This report and the financial statements contained herein are submitted for the general information of the shareholders of the fund. This report is not authorized for distribution to prospective investors in the fund unless preceded or accompanied by an effective prospectus.
A fund files its complete schedule of portfolio holdings with the SEC for the first and third quarters of each fiscal year on Form N-Q. Forms N-Q are available on the SEC's web site at http://www.sec.gov. A fund's Forms N-Q may be reviewed and copied at the SEC's Public Reference Room in Washington, DC. Information regarding the operation of the SEC's Public Reference Room may be obtained by calling 1-800-SEC-0330. For a complete list of a fund's portfolio holdings, view the most recent holdings listing, semiannual report, or annual report on Fidelity's web site at http://www.fidelity.com, http://www.advisor.fidelity.com, or http://www.401k.com, as applicable.
NOT FDIC INSURED • MAY LOSE VALUE • NO BANK GUARANTEE
Neither the fund nor Fidelity Distributors Corporation is a bank.
Annual Report
Average annual total return reflects the change in the value of an investment, assuming reinvestment of the class' distributions from dividend income and capital gains (the profits earned upon the sale of securities that have grown in value, if any) and assuming a constant rate of performance each year. During periods of reimbursement by Fidelity, a fund's total return will be greater than it would be had the reimbursement not occurred. Performance numbers are net of all underlying fund operating expenses, but do not include any insurance charges imposed by your insurance company's separate account. If performance information included the effect of these additional charges, the total returns would have been lower. How a fund did yesterday is no guarantee of how it will do tomorrow.
Average Annual Total Returns
Periods ended December 31, 2011 | Past 1 year | Past 5 years | Past 10 years |
VIP Money Market Portfolio - Initial Class | 0.11% | 1.84% | 2.10% |
VIP Money Market Portfolio - Service Class | 0.03% | 1.74% | 1.99% |
VIP Money Market Portfolio - Service Class 2 | 0.01% | 1.64% | 1.87% |
VIP Money Market Portfolio - Investor Class A | 0.09% | 1.81% | 2.07% |
A The initial offering of Investor Class shares took place on July 21, 2005. Returns prior to July 21, 2005 are those of Initial Class. Had Investor Class's transfer agent fee been reflected, returns prior to July 21, 2005 would have been lower.
Annual Report
As a shareholder of the Fund, you incur two types of costs: (1) transaction costs, and (2) ongoing costs, including management fees, distribution and/or service (12b-1) fees and other Fund expenses. This Example is intended to help you understand your ongoing costs (in dollars) of investing in the Fund and to compare these costs with the ongoing costs of investing in other mutual funds.

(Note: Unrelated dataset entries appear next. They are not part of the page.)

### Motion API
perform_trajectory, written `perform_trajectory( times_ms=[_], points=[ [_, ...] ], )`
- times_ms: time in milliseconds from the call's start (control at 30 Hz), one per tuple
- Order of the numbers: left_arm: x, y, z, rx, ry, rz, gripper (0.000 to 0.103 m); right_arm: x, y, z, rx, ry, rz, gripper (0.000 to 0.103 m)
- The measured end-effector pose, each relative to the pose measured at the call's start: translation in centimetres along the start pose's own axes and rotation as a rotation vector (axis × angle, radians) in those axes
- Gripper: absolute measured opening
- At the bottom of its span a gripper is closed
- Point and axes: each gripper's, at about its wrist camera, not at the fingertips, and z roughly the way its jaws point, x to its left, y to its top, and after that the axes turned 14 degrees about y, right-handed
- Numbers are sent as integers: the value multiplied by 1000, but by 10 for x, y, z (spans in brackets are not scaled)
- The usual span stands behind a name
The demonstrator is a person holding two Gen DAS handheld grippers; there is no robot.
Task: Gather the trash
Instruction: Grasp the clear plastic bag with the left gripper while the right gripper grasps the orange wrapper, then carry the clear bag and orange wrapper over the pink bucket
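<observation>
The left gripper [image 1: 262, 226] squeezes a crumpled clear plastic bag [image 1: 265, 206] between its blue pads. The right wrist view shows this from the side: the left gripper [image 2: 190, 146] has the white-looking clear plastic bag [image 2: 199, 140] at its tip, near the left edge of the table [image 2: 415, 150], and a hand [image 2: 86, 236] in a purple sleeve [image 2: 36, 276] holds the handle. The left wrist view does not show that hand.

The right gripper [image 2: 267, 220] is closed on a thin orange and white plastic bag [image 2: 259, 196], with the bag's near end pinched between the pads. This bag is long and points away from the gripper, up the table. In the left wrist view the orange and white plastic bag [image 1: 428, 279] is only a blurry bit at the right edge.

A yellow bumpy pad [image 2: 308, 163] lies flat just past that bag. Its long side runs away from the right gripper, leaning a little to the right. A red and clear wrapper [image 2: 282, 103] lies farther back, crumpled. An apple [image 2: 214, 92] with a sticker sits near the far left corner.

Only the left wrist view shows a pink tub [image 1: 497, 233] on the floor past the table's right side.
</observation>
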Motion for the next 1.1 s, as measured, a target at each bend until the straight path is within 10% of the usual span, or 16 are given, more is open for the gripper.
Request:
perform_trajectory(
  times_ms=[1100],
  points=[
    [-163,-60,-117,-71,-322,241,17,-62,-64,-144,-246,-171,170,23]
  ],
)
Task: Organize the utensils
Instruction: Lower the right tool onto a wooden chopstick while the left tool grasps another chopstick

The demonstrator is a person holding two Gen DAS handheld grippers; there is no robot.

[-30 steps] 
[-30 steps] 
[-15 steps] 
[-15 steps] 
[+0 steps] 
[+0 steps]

The Example is based on an investment of $1,000 invested at the beginning of the period and held for the entire period (July 1, 2011 to December 31, 2011).
Actual Expenses
The first line of the accompanying table for each class of the Fund provides information about actual account values and actual expenses. You may use the information in this line, together with the amount you invested, to estimate the expenses that you paid over the period. Simply divide your account value by $1,000.00 (for example, an $8,600 account value divided by $1,000.00 = 8.6), then multiply the result by the number in the first line for a class of the Fund under the heading entitled "Expenses Paid During Period" to estimate the expenses you paid on your account during this period. The estimate of expenses does not include any fees or other expenses of any variable annuity or variable life insurance product. If they were, the estimate of expenses you paid during the period would be higher, and your ending account value would be lower.
Hypothetical Example for Comparison Purposes
The second line of the accompanying table for each class of the Fund provides information about hypothetical account values and hypothetical expenses based on a Class' actual expense ratio and an assumed rate of return of 5% per year before expenses, which is not the Class' actual return. The hypothetical account values and expenses may not be used to estimate the actual ending account balance or expenses you paid for the period. You may use this information to compare the ongoing costs of investing in the Fund and other funds. To do so, compare this 5% hypothetical example with the 5% hypothetical examples that appear in the shareholder reports of the other funds. The estimate of expenses does not include any fees or other expenses of any variable annuity or variable life insurance product. If they were, the estimate of expenses you paid during the period would be higher, and your ending account value would be lower.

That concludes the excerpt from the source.